BINDMGR_CONF=/etc/bind/named.conf.bindmgr
BINDMGR_DIR=/etc/bind/named.bindmgr

indent() { sed 's/^/    /'; }

# Check versioning (.version)
echo "[+] Running $0 to stage new configuration from $PWD."
if [[ ! -f .version ]] ; then
    echo "[-] ERROR: Check versioning. Exiting."
    exit 42
fi
if [[ "`cat .version 2>/dev/null`" -le "`cat $BINDMGR_DIR/.version 2>/dev/null`" ]] ; then
    echo "[-] ERROR: Check versioning. Exiting."
    exit 43
fi

# Create config file that includes all files from named.bindmgr.
echo "[+] Creating $BINDMGR_CONF file."
printf '// Automatically generated file. Do not modify manually.\n' > $BINDMGR_CONF
for file in * ; do
    printf 'include "/etc/bind/named.bindmgr/%s";\n' "$file" >> $BINDMGR_CONF
done

# Stage new version of configuration files.
echo "[+] Staging files to $BINDMGR_DIR."
cp .version * /etc/bind/named.bindmgr/

# Check generated configuration with named-checkconf.
echo "[+] Checking staged configuration."
named-checkconf $BINDMGR_CONF >/dev/null
if [[ $? -ne 0 ]] ; then
    echo "[-] ERROR: The generated configuration is not valid. Please fix following errors: "
    named-checkconf $BINDMGR_CONF 2>&1 | indent
    exit 44
else 
    echo "[+] Configuration successfully staged."
    # *** TODO *** Uncomment restart once we are live.
    # systemctl restart bind9
    if [[ $? -ne 0 ]] ; then
        echo "[-] Restart of bind9 via systemctl failed. Please check logfile: "
        systemctl status bind9
    else
        echo "[+] Restart of bind9 via systemctl succeeded."
    fi
fi

The vulnerability is in the usage of the wildcard.

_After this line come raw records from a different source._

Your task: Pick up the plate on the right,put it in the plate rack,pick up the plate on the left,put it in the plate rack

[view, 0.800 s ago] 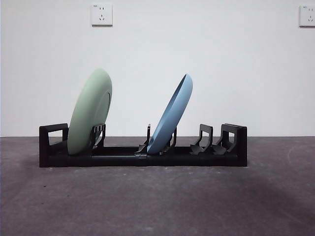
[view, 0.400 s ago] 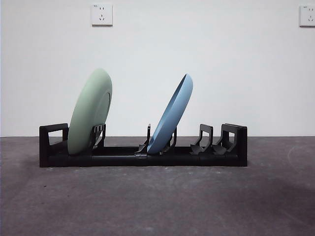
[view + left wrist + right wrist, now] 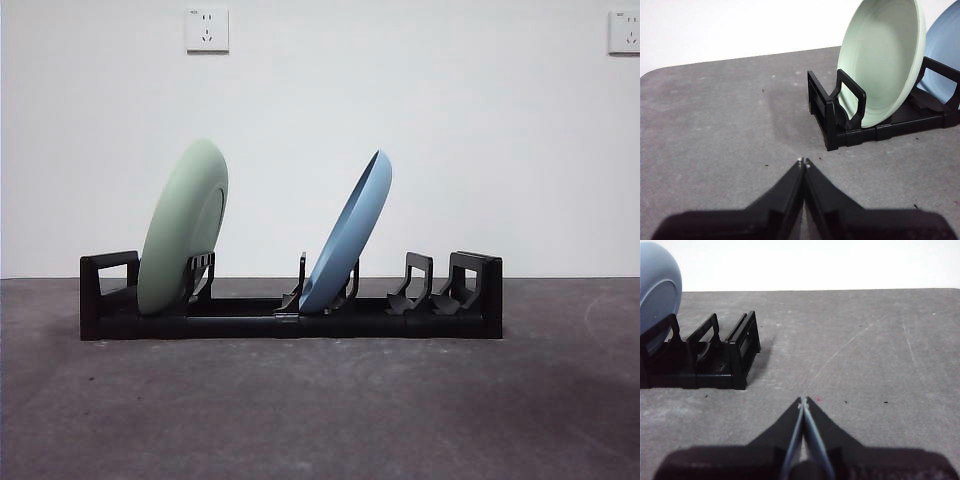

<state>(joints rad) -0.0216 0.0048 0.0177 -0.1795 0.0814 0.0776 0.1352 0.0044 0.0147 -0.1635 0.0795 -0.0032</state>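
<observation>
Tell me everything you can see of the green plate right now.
The green plate is pale green, smooth and matte, with faint concentric rings on its inner face. It stands on edge in the plate rack, in the slot beside one blocky end, tilted toward the blue plate but apart from it, leaning on an upright divider. Neither hand touches it.

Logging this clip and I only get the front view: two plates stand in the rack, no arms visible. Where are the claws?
Observer: The left claw hangs shut over bare table, apart from the rack end nearest the green plate.
Operator: And the right one?
Observer: The right claw is shut too, off the rack's other end, holding nothing.
Operator: Which plate is nearest it?
Observer: The blue plate.
</observation>
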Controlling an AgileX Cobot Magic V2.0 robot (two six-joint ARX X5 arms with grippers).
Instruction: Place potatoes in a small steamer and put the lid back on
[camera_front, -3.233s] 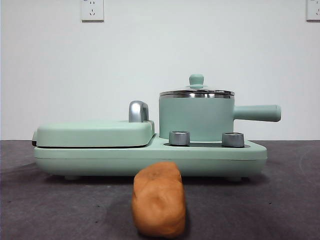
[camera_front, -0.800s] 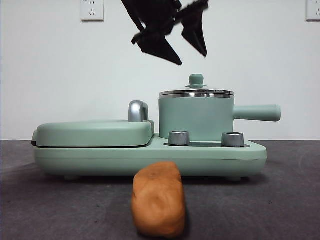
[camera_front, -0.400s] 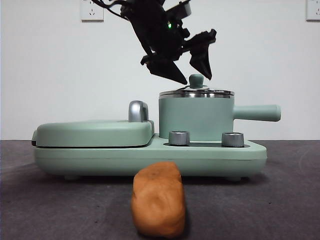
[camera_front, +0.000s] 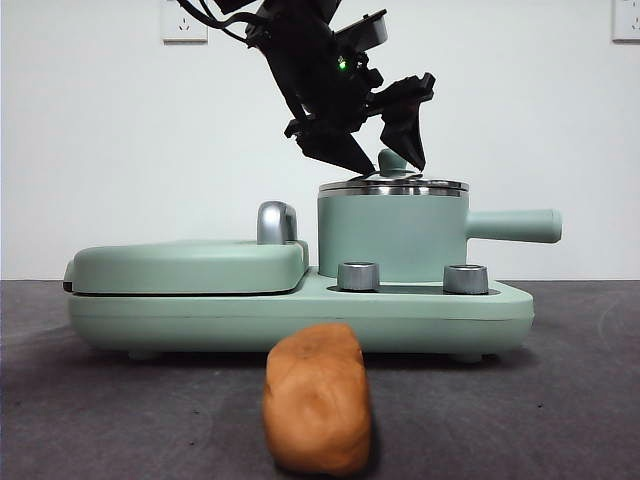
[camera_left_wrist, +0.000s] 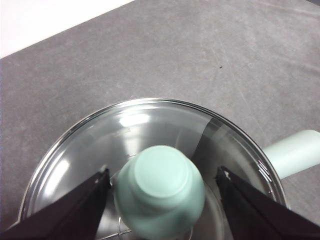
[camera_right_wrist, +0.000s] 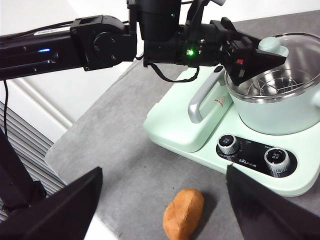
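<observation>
Both left gripper (camera_left_wrist: 160, 200) jaws flank lid (camera_left_wrist: 150, 125) knob — labels unreadable.

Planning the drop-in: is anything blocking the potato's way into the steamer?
Yes. The lid sits on the small steamer, closing its mouth. The left gripper is open around the knob. The potato lies on the table.

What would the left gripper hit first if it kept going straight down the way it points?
Most likely the lid: the left gripper points down at it, open, with the lid's knob between its jaws. So the jaw tips would probably meet the glass on either side of the knob.
</observation>
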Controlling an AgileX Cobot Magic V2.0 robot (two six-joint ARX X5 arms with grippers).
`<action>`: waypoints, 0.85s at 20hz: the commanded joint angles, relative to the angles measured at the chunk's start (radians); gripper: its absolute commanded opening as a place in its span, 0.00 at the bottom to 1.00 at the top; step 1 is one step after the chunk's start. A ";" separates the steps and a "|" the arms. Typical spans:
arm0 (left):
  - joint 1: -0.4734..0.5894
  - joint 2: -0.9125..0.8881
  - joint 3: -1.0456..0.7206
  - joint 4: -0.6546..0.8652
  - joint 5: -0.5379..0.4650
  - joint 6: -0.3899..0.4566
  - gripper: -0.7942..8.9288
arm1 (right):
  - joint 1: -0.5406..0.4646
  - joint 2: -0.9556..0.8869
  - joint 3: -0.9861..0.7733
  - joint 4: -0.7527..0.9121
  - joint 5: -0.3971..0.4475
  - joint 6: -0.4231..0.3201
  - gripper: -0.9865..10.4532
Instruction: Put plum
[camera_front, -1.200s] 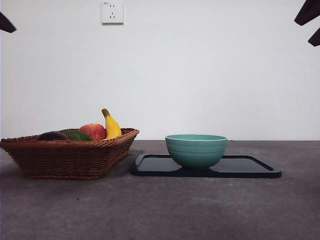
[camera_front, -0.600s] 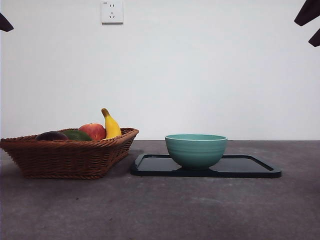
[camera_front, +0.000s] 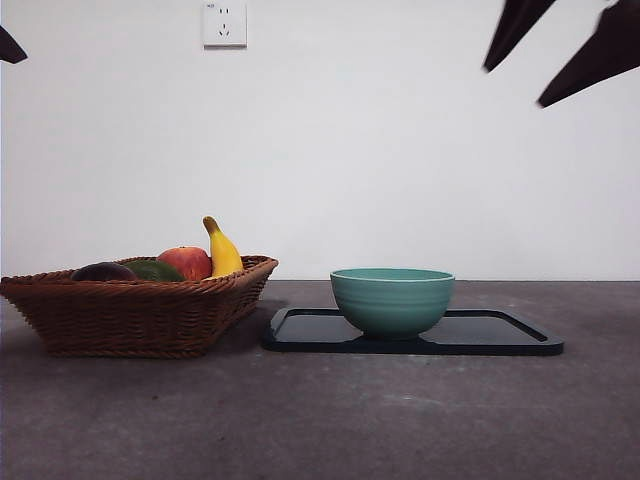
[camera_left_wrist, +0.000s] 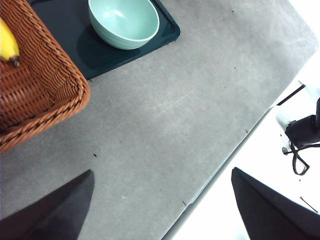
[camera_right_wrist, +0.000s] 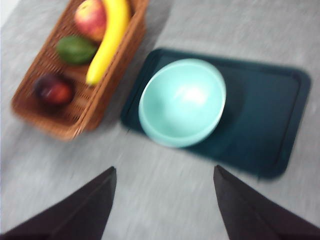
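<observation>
Two dark jaw tips of the right gripper (camera_front: 545, 60) hang high at the top right in the front view, spread wide apart w/ nothing between them, well above the teal bowl (camera_front: 392, 300). That bowl sits on a dark tray (camera_front: 500, 335), toward its basket end. Beside the tray stands a wicker basket (camera_front: 140, 315) holding the plum (camera_front: 103, 272) at the end far from the tray, then a green fruit (camera_front: 155, 271), a red-yellow apple (camera_front: 187, 263) and a banana (camera_front: 222, 250) leaning up nearest the tray. Table (camera_front: 320, 420) is grey and matte; behind it a plain white wall w/ a socket plate (camera_front: 224, 24). A small black tip (camera_front: 12, 46) shows at the top left corner. Left wrist view: left gripper (camera_left_wrist: 165, 200) jaws stand far apart, empty, over bare grey table (camera_left_wrist: 165, 115) near its edge; basket corner (camera_left_wrist: 45, 95) w/ the banana end (camera_left_wrist: 9, 47) and the bowl (camera_left_wrist: 124, 22) on the tray (camera_left_wrist: 100, 55) lie well off; black cables (camera_left_wrist: 300, 140) sit on a white floor past the table edge. Right wrist view, blurred: right gripper (camera_right_wrist: 165, 200) jaws wide apart, holding nothing, above the table (camera_right_wrist: 165, 165) just short of the bowl (camera_right_wrist: 182, 102) and tray (camera_right_wrist: 260, 120); plum (camera_right_wrist: 54, 90) lies in the basket (camera_right_wrist: 75, 125) at one end, next the green fruit (camera_right_wrist: 76, 49), apple (camera_right_wrist: 91, 17) beyond, banana (camera_right_wrist: 107, 40) along the basket's tray side.
</observation>
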 joint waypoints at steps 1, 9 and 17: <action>-0.003 0.008 0.023 0.006 0.006 0.004 0.53 | -0.007 0.141 0.093 0.006 0.003 -0.018 0.36; -0.003 0.008 0.023 0.004 0.024 0.004 0.53 | -0.006 0.553 0.289 0.011 0.019 -0.043 0.36; -0.003 0.008 0.023 -0.004 0.103 0.005 0.53 | -0.004 0.722 0.290 0.083 0.031 -0.063 0.35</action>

cp .version * /etc/bind/named.bindmgr/

Because this specified a wildcard and we can run it as root, this means we can preserve or copy file permissions (like SUID) over to other binaries using the --preserve=mode flag.

First, we need to create a .version file with 42 within it because the script checks for the version run. Then, we can create a folder named --preserve=mode which abuses the wildcard and makes the file we created a flag.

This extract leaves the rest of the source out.